重金属可能是抵消降低河口和海洋环境中垂直传播效果的主要因素之一。当抗生素选择压力较弱时,它们也可能在抗生素抗性基因的传播扩散中发挥重要作用。Lu等[56]对两个河口的sul-ARGs浓度变化结果的统计分析表明,几种重金属与sul-ARGs呈现显著正相关,且Pearson的相关系数要高于抗生素残留和sul-ARGs之间的相关系数。这表明,在河口和海洋环境中重金属可能直接和间接地促成抗生素抗性基因的扩散,影响抗生素抗性基因的分布和传播。

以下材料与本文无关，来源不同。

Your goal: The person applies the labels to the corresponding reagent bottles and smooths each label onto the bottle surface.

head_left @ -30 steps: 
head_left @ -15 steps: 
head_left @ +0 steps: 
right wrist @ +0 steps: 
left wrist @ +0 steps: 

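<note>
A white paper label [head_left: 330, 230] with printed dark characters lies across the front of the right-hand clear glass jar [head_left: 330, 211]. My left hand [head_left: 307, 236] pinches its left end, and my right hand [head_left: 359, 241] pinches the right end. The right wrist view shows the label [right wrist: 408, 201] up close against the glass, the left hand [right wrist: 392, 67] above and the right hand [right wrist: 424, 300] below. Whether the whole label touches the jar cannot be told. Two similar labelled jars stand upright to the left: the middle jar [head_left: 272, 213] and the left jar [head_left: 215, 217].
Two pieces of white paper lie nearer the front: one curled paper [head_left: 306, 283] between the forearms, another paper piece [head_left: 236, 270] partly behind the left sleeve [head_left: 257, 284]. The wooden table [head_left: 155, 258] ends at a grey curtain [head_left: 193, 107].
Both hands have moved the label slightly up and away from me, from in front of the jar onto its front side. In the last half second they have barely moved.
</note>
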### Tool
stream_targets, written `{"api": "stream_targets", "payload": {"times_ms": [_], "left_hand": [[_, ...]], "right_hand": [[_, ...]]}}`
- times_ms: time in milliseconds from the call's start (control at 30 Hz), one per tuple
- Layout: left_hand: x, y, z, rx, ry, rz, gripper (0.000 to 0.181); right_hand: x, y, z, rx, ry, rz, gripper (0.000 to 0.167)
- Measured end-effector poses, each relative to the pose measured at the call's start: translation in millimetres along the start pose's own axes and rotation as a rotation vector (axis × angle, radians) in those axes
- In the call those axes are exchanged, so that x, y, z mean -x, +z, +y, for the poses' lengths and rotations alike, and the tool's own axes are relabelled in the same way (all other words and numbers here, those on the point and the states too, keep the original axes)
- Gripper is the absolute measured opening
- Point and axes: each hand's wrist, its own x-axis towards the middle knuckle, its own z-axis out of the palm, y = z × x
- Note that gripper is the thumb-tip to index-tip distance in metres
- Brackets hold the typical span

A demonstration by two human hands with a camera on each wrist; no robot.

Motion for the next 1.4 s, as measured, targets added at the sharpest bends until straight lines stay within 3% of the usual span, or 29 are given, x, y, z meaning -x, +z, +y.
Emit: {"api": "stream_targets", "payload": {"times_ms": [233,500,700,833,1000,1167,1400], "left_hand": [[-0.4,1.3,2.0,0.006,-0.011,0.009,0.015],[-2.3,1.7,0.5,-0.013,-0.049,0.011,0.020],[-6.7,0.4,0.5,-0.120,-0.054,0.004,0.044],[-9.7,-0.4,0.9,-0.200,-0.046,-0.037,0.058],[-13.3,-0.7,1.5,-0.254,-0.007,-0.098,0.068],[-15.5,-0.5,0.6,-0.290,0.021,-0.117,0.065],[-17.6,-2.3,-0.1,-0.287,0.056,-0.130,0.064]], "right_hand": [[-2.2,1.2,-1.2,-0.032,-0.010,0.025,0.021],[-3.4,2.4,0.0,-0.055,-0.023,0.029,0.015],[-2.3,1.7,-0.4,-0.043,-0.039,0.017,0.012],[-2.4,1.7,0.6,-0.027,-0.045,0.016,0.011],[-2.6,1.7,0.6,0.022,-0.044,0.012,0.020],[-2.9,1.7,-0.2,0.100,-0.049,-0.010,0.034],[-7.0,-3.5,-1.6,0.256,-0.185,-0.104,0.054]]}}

除了重金属,其他环境因子也会影响耐药性的传播扩散。Yang等[57]研究表明酸性(pH=4)水环境不仅影响抗生素抗性细菌(ARB)的群落组成,还可能影响整合子介导的水平基因转移,进而影响流域中抗生素抗性基因的相对丰度。郭业彬等[58]研究长江水系中产超广谱β-内酰胺酶(extended-spectrum β-lactamases,ESBL)大肠埃希菌(Escherichia coli)耐药基因转移的影响规律时发现温度和pH值对产ESBL大肠埃希菌耐药基因水平转移影响明显。Lu等[56]研究发现,随着盐度的增加,sul-ARGs丰度的显著降低。
4.2 内部影响因素
此外,还有研究发现环境中I类整合子也是影响抗生素抗性基因传播扩散的重要因素。例如,Lu等[56]研究发现sul-ARGs的相对丰度与int1的相对丰度呈显著正相关。Niu等[32]对I类整合子与抗生素抗性基因的回归分析结果也表明,I类整合子促进了sul1和sul2的传播和扩散。另有研究显示环境中的微生物群落结构与细菌耐药性也有着密切的关系[30,59]。Frost等[60]通过对体外竞争实验研究抗生素抗性和敏感菌株之间的相互作用发现细菌群落的密度和空间结构对于β-内酰胺抗生素耐药性的上升可能是至关重要的,同时结果证明结构化群落对抗生素抗性的选择具有复杂且令人惊讶的影响。
5 研究展望
随着陆源抗生素的迁移及人为因素影响,海洋环境逐渐成为耐药性细菌和抗生素抗性基因的储存库。然而,目前对海洋环境中细菌耐药性的研究仍然很有限,许多新的耐药基因或抗性机制尚未被发现认识。随着抗生素种类的不断推陈出新,可能会产生以前未被发现的针对某种抗生素的耐药基因,已知的耐药基因也会出现突变从而产生新的耐药基因。这些新的耐药基因还需要进一步研究发现。此外,一些已知的耐药机制还尚未在海洋环境中得到证实。同样现在一些已经被发现但功能未知的耐药基因的耐药机制也需要进一步研究探索。虽然已知影响细菌耐药性传播扩散的因素有很多,但在注重生态环境的今天如何有效控制海洋环境中耐药性的传播还是个未解难题。很多研究表明海洋环境中细菌耐药性与其中微生物的群落结构有着显著相关性,但还需对其关联性进行更深入的分析解释。各种复杂的迁移运输导致了海洋环境中抗生素的迁移污染,也留给我们许多问题去发现和解决。